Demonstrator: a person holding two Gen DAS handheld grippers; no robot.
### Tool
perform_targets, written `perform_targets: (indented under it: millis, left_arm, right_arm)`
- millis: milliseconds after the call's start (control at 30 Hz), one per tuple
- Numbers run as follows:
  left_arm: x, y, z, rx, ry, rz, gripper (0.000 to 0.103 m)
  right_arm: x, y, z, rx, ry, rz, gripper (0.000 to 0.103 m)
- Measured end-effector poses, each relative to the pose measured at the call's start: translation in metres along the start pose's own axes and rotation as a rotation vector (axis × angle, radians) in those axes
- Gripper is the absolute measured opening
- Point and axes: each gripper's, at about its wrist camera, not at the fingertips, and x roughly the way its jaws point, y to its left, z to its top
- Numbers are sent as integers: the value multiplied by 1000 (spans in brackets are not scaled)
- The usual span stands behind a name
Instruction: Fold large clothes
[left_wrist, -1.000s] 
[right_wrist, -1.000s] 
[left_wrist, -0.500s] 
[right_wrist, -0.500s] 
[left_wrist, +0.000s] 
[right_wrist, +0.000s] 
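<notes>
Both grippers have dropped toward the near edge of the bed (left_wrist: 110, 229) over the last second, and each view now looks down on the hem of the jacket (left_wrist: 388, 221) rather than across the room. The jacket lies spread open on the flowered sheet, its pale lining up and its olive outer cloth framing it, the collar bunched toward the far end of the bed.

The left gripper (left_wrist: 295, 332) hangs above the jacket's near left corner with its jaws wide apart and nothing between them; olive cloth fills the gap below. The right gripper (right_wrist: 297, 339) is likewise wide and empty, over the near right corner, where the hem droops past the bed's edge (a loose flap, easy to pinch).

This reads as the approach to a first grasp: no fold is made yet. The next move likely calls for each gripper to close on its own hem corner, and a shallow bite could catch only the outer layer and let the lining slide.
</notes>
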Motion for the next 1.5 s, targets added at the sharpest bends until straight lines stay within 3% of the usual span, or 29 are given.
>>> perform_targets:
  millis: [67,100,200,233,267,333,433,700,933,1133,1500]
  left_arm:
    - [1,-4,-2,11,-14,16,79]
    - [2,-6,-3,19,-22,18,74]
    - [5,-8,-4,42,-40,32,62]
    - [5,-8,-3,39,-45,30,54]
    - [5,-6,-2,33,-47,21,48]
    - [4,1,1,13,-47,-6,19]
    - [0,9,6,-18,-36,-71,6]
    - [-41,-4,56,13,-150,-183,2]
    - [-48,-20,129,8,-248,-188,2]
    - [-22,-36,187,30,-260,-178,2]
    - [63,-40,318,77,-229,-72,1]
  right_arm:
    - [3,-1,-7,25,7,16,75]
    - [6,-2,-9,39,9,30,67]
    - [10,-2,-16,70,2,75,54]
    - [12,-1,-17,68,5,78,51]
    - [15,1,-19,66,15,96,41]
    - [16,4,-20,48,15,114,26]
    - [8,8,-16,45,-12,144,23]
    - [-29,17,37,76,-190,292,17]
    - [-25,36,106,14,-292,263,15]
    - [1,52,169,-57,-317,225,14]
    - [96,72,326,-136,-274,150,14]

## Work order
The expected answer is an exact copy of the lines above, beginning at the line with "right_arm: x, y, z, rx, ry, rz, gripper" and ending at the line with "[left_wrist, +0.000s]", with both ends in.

## Your response
  right_arm: x, y, z, rx, ry, rz, gripper (0.000 to 0.103 m)
- Measured end-effector poses, each relative to the pose measured at the call's start: translation in metres along the start pose's own axes and rotation as a rotation vector (axis × angle, radians) in those axes
- Gripper is the absolute measured opening
- Point and axes: each gripper's, at about its wrist camera, not at the fingertips, and x roughly the way its jaws point, y to its left, z to its top
- Numbers are sent as integers: the value multiplied by 1000 (spans in brackets are not scaled)
- The usual span stands behind a name
Instruction: Fold large clothes
[left_wrist, -1.000s] 
[right_wrist, -1.000s] 
[left_wrist, -0.500s] 
[right_wrist, -0.500s] 
[left_wrist, +0.000s] 

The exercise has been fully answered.